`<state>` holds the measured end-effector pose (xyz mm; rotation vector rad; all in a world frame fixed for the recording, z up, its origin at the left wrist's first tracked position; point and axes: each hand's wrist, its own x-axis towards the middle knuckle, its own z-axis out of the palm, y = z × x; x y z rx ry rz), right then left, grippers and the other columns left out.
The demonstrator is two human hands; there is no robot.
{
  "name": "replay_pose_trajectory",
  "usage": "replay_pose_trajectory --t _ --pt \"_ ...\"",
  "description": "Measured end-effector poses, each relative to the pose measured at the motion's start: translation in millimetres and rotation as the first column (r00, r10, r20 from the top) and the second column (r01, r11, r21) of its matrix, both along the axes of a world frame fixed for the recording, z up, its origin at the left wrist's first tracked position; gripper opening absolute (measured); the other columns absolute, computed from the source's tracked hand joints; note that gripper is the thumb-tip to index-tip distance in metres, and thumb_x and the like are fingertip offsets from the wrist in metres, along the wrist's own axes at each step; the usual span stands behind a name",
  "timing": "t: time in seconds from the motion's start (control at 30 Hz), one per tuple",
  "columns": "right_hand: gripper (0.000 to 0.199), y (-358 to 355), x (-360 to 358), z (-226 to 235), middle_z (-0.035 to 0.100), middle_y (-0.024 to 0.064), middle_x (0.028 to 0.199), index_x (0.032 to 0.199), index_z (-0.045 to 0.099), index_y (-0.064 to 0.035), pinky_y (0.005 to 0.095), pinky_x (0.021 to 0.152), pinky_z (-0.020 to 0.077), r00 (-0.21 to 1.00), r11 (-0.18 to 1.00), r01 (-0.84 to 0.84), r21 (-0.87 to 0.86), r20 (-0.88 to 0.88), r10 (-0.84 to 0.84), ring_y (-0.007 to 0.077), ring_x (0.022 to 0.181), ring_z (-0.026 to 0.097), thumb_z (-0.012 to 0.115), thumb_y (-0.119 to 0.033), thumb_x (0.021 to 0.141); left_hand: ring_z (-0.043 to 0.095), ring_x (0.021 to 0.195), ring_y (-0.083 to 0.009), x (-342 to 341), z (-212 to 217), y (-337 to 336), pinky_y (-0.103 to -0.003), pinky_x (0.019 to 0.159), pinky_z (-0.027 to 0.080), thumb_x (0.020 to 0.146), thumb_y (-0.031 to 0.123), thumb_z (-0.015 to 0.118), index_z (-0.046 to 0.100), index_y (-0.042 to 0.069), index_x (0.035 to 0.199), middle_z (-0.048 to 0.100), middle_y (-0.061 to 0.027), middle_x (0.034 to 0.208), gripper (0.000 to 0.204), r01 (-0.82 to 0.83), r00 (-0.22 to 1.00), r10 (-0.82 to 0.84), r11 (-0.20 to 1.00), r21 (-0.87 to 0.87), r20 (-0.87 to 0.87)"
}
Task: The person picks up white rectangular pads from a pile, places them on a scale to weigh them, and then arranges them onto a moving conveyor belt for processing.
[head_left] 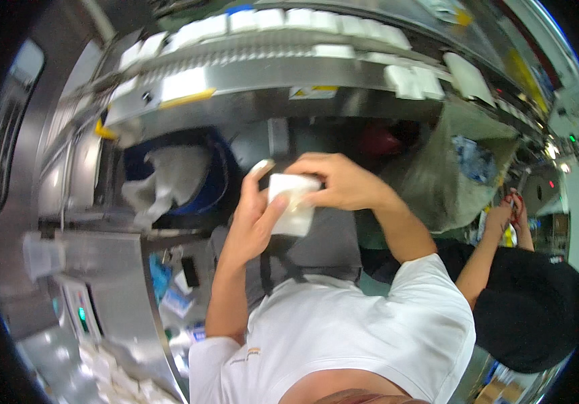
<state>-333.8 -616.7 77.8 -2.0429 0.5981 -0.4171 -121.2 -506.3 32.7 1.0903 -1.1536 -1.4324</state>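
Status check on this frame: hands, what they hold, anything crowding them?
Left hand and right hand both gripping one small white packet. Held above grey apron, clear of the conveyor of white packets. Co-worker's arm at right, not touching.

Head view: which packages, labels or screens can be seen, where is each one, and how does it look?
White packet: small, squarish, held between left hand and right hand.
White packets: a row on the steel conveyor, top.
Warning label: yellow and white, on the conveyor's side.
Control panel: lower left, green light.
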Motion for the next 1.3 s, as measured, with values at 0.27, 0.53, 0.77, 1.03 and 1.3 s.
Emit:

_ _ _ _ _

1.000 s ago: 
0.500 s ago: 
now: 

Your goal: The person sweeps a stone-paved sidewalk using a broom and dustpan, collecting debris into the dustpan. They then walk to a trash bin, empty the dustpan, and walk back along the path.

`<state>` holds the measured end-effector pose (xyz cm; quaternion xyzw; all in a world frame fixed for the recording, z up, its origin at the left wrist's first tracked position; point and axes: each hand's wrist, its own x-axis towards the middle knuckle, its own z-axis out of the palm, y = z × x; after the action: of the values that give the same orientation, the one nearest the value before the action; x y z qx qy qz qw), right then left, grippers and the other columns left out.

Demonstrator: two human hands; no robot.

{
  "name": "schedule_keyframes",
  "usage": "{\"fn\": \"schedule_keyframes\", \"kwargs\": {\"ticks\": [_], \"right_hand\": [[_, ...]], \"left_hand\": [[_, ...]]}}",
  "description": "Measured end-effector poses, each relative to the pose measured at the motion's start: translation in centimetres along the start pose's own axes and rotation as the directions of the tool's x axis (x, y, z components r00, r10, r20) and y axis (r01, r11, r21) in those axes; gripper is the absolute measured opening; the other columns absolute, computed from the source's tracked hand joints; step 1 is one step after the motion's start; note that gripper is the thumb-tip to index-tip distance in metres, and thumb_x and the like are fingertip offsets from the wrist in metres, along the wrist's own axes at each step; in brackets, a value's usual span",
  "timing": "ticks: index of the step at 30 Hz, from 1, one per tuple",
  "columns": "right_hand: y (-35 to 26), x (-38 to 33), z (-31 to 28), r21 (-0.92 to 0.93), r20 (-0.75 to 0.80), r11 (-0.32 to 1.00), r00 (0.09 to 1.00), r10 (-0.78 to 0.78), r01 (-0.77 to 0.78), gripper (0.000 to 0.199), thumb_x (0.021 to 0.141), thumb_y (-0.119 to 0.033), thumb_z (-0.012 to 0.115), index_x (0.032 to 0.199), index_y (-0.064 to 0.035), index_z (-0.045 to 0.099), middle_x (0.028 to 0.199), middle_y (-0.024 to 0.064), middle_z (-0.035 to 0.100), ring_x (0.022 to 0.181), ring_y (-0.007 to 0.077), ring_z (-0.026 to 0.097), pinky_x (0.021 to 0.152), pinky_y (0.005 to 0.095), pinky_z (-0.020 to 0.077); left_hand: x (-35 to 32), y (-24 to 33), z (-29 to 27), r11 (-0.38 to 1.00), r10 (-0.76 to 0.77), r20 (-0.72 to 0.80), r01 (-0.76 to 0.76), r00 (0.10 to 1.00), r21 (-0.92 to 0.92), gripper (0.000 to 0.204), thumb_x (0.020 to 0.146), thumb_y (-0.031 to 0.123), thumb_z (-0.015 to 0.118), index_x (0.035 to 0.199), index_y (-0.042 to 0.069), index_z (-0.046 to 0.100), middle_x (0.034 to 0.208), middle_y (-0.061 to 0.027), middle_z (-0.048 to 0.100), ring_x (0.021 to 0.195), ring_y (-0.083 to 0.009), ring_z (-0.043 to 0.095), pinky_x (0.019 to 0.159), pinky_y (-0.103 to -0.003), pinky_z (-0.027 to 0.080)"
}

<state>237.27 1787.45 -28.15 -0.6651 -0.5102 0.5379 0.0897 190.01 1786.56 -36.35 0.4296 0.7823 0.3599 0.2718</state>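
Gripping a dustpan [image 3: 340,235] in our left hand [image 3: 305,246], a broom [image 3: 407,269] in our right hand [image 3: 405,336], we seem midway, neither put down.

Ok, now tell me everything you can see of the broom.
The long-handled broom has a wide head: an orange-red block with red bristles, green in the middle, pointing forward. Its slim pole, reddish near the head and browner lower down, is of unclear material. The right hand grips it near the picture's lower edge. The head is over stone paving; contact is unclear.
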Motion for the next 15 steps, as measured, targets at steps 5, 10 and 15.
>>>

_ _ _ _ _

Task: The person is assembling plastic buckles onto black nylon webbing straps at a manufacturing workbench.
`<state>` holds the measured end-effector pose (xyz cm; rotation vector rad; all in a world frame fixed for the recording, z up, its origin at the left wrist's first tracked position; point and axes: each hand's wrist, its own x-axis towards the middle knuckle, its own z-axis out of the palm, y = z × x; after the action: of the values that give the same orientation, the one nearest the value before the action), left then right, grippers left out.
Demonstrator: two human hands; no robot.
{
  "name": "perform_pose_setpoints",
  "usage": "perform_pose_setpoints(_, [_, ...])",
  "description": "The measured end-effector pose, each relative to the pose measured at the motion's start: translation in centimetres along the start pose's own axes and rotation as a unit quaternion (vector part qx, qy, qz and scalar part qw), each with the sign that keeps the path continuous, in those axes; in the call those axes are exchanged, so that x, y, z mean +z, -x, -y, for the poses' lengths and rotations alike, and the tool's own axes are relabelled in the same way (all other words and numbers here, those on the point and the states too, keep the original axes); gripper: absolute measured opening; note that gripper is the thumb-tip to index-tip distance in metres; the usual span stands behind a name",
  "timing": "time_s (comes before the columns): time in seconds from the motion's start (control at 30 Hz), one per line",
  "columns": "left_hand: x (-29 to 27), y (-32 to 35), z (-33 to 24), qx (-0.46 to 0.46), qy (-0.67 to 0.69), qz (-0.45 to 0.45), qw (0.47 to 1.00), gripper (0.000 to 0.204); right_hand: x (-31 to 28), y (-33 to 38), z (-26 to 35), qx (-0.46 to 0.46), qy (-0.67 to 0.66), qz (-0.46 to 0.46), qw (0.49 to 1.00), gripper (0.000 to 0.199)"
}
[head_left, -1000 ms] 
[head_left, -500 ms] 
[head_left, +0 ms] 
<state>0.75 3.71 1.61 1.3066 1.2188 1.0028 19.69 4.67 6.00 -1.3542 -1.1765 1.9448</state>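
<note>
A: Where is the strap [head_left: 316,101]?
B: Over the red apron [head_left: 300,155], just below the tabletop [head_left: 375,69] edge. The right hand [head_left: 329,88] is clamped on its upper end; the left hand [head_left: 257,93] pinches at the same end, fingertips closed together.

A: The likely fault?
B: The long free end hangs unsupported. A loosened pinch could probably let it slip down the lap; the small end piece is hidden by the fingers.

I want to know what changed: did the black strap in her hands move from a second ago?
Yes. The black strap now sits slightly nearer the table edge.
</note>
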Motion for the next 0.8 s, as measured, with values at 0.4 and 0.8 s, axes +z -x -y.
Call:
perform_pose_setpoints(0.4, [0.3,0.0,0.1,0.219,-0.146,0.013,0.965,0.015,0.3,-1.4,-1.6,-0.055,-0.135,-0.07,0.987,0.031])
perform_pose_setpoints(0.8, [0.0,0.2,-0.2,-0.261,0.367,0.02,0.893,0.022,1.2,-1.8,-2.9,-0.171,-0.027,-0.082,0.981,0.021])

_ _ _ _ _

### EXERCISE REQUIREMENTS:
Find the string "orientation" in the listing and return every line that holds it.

### ANSWER BOX:
`<state>` holds the measured end-effector pose (xyz cm; quaternion xyzw; all in a world frame fixed for the recording, z up, its origin at the left wrist's first tracked position; point and axes: each hand's wrist, its own x-axis towards the middle knuckle, its own z-axis out of the palm, y = z × x; after the action: of the values that give the same orientation, the one nearest the value before the action; x y z qx qy qz qw), right then left, grippers and the other columns left out.
`<state>` holds the measured end-effector pose (xyz cm; rotation vector rad; all in a world frame fixed for the recording, z up, its origin at the left wrist's first tracked position; point and axes: each hand's wrist, its own x-axis towards the middle knuckle, its own z-axis out of the palm, y = z × x; after the action: of the values that give the same orientation, the one nearest the value before the action), left then right, grippers left out.

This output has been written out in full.